- _Work instructions_
Reproduce, exactly and in full, only the lines below from the one containing "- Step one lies" through the one containing "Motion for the".

- _Collected data_
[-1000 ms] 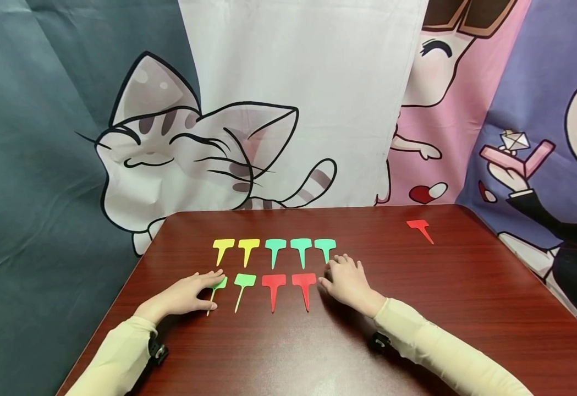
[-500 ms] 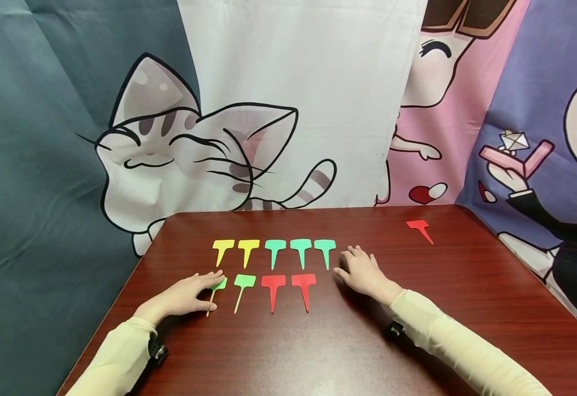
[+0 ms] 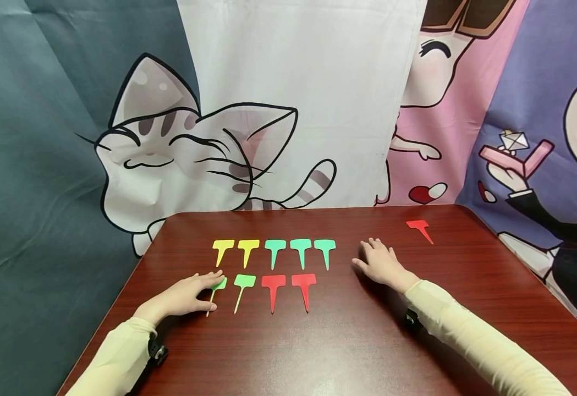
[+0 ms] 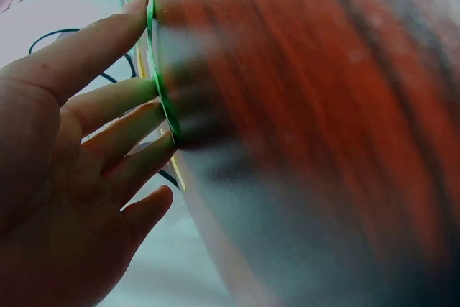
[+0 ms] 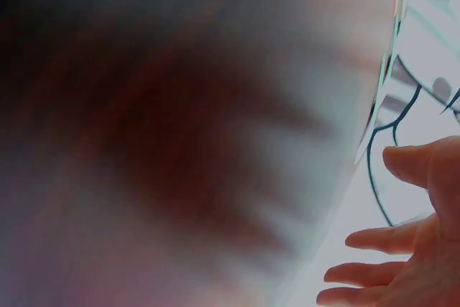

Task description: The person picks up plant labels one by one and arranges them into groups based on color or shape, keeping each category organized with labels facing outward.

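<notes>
My left hand (image 3: 184,295) rests its fingertips on a light green T-shaped plant label (image 3: 221,284) at the left end of the front row. In the left wrist view the fingers are fairly straight against the label's thin green edge (image 4: 162,98). My right hand (image 3: 383,265), fingers spread, is over the table right of the rows and touches no label. The front row continues with another green label (image 3: 245,281) and two red labels (image 3: 273,283). Behind it lie two yellow labels (image 3: 223,245) and three teal labels (image 3: 301,246).
A lone red label (image 3: 420,225) lies slanted at the back right, beyond my right hand. The brown wooden table (image 3: 288,352) ends at a printed cloth backdrop (image 3: 308,66). Both wrists wear black devices (image 3: 157,349).
My right hand has moved away from the rightmost teal label, to the right and farther back toward the lone red label. The teal label stays in its row. My left hand has not moved.
</notes>
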Demonstrator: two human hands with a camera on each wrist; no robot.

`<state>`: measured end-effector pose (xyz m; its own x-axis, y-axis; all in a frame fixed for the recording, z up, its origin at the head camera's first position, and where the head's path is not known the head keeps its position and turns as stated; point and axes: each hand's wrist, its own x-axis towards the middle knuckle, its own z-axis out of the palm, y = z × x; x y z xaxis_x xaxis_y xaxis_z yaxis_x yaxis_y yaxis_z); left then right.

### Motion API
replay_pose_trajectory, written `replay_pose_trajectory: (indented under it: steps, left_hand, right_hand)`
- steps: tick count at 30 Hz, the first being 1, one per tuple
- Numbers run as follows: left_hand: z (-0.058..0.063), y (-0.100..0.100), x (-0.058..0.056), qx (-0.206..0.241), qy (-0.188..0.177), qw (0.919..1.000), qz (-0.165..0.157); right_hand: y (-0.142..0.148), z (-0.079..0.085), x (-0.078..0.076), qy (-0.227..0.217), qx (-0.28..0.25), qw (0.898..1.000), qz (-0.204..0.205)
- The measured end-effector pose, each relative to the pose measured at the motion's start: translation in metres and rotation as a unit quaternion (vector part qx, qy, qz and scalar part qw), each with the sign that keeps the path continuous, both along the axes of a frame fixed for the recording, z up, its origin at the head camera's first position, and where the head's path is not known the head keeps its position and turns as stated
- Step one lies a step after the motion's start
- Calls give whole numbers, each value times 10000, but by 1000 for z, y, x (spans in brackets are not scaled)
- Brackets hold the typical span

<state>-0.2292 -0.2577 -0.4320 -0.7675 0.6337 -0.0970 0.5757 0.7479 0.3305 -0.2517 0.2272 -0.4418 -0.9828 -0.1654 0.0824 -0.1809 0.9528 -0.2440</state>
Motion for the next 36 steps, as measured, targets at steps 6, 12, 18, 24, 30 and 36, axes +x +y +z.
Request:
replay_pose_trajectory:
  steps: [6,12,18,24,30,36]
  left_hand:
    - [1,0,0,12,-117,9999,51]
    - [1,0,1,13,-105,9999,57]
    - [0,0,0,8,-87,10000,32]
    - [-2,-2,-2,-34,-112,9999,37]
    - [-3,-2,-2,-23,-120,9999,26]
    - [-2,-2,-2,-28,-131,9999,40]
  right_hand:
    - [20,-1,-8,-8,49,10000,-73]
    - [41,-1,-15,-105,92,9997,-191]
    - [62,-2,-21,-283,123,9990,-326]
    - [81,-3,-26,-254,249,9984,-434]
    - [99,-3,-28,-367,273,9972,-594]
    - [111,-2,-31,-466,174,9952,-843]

- _Solution_
- Step one lies a step after the motion's start
- Calls give whole numbers, each value times 10000, but by 1000 for z, y, x (spans in brackets are not scaled)
- Brackets hold the typical span

<state>-0.2292 -0.2577 -0.4320 -0.7675 0.6337 -0.0970 0.5757 0.7479 0.3305 -0.2517 0.2272 -0.4418 -0.9828 -0.1654 0.0824 -0.1809 0.9528 -0.2440</state>
Motion for the next 36 steps, as measured, targets at steps 6, 12, 18, 24, 30 and 36, axes +x +y +z.

For this exercise, nothing more is required.